*** SOURCE DATA ***

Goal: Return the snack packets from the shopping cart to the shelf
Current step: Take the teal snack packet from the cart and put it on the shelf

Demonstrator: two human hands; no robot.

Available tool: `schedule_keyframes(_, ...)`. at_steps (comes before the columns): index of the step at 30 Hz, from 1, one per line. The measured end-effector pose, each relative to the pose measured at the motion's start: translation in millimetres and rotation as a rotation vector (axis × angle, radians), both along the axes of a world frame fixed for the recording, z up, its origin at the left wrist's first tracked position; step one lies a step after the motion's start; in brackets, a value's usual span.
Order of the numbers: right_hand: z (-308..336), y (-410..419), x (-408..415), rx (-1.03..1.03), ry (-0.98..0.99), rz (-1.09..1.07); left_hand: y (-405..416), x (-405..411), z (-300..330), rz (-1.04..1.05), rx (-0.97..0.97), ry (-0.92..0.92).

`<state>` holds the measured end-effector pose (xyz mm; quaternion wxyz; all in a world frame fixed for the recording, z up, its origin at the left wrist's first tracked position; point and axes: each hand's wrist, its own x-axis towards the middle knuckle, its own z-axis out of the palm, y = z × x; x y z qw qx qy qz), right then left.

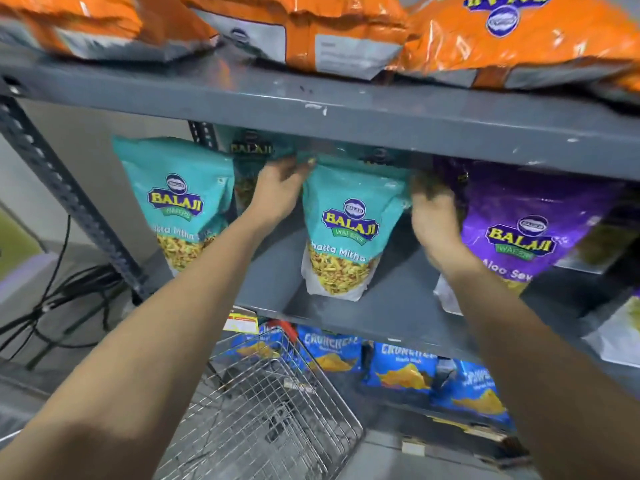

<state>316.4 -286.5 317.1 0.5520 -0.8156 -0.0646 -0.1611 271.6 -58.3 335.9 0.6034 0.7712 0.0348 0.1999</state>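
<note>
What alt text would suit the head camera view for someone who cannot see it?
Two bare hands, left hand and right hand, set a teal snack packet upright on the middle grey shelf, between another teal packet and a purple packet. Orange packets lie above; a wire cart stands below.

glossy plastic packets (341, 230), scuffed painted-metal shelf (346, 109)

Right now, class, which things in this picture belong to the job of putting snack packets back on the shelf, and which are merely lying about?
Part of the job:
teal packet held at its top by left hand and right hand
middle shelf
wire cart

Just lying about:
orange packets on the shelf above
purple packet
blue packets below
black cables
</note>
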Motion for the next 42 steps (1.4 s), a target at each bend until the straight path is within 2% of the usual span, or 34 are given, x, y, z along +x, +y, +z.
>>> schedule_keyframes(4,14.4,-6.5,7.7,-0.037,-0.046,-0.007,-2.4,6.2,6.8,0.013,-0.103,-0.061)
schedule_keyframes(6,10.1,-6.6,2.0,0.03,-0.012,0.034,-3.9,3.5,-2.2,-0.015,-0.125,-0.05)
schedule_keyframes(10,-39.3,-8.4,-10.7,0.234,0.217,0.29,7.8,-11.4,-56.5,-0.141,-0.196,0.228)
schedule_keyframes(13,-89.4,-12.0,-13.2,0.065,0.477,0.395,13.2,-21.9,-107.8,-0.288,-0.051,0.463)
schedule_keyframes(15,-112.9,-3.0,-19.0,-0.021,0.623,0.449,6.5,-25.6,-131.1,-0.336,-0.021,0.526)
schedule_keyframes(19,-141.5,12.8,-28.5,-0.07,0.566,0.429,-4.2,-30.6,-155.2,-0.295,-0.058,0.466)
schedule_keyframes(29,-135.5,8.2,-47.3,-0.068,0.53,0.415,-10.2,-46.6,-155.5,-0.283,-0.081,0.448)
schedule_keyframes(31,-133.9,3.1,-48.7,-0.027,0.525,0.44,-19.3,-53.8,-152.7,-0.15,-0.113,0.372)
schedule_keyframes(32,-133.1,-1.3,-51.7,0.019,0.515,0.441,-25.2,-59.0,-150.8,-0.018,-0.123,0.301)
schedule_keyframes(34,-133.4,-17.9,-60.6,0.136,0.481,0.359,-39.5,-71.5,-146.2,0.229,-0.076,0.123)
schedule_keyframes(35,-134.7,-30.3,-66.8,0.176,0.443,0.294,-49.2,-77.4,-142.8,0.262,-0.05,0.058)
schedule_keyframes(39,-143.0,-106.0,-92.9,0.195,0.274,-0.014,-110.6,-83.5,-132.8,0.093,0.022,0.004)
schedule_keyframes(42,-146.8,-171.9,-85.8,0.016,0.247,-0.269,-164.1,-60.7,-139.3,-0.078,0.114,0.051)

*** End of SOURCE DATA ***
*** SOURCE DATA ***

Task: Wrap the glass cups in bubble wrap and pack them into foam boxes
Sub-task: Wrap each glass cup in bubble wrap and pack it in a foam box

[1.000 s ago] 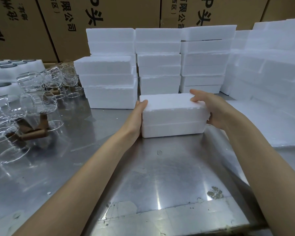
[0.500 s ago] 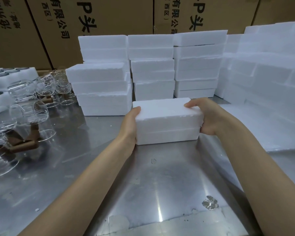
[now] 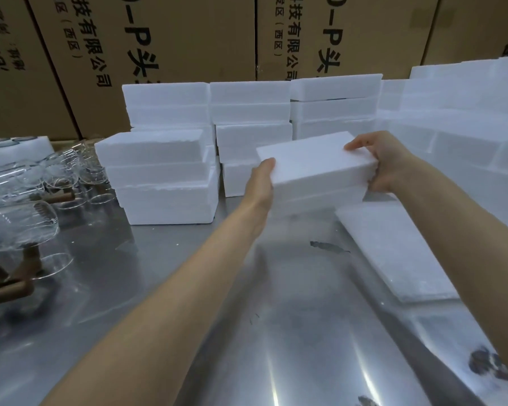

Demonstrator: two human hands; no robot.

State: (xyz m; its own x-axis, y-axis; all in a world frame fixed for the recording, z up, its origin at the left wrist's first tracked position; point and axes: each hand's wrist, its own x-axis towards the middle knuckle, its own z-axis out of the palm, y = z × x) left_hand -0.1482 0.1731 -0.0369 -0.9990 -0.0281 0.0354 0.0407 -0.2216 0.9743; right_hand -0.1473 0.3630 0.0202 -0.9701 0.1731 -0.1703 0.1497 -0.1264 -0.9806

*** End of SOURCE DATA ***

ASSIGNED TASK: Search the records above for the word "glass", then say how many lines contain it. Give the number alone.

EXERCISE SOLUTION: 2